Your answer should be only the lines below from the one with "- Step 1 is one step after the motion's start" to the one with "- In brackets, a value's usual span", repeated exactly, ends included.

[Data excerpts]
________________________________________
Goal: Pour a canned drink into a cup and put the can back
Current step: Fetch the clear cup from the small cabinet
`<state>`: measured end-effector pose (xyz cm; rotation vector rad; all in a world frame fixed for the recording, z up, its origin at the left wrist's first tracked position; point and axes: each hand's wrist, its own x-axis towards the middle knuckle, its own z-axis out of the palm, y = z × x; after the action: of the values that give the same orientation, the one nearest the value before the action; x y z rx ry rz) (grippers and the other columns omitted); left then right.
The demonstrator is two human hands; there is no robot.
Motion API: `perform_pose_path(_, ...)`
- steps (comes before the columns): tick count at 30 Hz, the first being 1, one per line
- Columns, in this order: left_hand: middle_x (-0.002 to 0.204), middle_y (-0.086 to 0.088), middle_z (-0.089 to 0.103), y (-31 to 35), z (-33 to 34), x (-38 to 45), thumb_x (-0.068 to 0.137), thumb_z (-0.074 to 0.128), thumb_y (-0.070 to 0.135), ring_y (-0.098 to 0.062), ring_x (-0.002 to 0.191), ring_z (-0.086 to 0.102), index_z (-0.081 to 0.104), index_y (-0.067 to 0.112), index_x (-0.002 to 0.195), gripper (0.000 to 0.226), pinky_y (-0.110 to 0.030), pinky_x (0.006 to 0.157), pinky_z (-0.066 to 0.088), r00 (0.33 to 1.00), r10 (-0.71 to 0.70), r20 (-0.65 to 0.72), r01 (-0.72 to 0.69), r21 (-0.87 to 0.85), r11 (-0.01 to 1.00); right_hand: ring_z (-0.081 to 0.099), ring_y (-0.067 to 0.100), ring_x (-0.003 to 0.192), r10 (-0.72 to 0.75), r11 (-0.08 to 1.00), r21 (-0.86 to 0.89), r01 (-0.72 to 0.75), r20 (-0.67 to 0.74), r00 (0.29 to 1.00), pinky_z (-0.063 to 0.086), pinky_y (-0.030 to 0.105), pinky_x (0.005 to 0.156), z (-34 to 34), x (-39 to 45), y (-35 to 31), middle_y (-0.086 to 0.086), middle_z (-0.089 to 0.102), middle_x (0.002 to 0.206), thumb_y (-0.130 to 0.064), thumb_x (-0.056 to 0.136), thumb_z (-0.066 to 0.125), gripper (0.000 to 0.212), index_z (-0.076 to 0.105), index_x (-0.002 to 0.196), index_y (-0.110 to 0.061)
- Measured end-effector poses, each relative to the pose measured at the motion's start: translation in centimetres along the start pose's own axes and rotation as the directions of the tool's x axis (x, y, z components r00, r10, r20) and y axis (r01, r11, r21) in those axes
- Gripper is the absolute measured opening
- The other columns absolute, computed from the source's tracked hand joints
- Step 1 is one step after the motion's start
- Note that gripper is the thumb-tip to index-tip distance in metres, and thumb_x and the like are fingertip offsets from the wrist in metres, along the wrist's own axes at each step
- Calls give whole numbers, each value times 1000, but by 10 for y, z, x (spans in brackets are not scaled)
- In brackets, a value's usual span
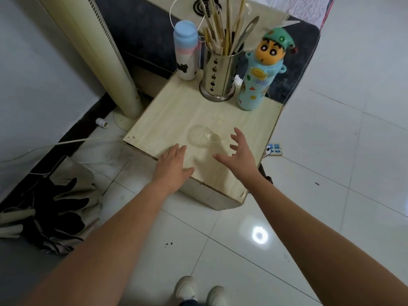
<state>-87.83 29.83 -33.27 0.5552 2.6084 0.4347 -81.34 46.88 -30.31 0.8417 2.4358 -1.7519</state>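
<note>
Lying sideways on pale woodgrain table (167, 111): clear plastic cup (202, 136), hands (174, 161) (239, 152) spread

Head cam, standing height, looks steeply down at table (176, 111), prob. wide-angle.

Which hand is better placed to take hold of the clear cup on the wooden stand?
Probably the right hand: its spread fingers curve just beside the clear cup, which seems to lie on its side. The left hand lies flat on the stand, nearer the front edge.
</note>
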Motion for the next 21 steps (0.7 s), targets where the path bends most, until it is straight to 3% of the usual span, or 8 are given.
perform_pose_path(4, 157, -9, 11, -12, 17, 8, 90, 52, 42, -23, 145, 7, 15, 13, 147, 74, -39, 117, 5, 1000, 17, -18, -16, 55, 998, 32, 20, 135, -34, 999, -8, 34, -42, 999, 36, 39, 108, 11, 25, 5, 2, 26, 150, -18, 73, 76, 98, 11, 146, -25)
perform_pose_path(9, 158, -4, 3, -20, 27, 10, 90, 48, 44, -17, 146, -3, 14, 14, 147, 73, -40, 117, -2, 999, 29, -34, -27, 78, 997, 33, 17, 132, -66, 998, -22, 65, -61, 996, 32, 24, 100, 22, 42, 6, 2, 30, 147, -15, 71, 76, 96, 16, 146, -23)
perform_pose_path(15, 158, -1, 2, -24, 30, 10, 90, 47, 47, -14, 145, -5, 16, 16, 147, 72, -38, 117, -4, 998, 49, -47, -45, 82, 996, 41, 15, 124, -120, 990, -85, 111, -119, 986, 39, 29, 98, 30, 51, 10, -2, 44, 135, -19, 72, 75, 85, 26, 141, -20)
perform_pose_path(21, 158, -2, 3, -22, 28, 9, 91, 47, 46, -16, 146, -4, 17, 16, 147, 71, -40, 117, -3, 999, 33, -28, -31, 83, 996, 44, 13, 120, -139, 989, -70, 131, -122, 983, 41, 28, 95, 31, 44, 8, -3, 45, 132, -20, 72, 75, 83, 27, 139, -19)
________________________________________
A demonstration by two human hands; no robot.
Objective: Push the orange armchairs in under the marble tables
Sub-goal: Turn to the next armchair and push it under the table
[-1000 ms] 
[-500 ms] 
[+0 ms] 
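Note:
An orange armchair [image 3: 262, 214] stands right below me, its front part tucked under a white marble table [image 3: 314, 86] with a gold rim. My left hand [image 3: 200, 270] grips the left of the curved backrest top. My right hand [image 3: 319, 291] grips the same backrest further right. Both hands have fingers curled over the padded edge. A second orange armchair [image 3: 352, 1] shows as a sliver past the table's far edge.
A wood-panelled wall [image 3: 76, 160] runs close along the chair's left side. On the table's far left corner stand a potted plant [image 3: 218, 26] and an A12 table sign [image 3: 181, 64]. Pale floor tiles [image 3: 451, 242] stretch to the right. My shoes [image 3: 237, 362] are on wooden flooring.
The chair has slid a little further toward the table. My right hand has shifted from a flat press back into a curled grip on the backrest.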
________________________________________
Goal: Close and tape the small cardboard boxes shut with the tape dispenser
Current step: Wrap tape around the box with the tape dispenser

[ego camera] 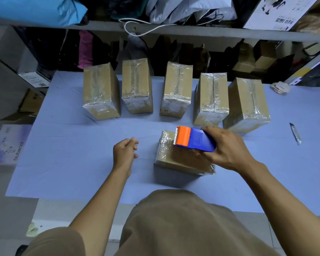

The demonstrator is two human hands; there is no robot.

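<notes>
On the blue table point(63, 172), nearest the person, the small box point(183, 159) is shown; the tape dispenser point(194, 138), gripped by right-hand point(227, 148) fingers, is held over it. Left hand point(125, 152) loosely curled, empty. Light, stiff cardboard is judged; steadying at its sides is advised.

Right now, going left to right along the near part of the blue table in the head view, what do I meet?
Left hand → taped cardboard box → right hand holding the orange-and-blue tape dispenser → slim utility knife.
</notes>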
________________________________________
Finished task =>
- Step 1 is one step after the motion's start
- Note that gripper is the thumb-tip to index-tip distance in metres, and thumb_x and the like are fingertip offsets from the wrist in metres, along the wrist's own axes at each step
- Calls give whole numbers, each value times 1000, but by 10 for y, z, x (spans in brackets are not scaled)
- In brackets, a value's usual span

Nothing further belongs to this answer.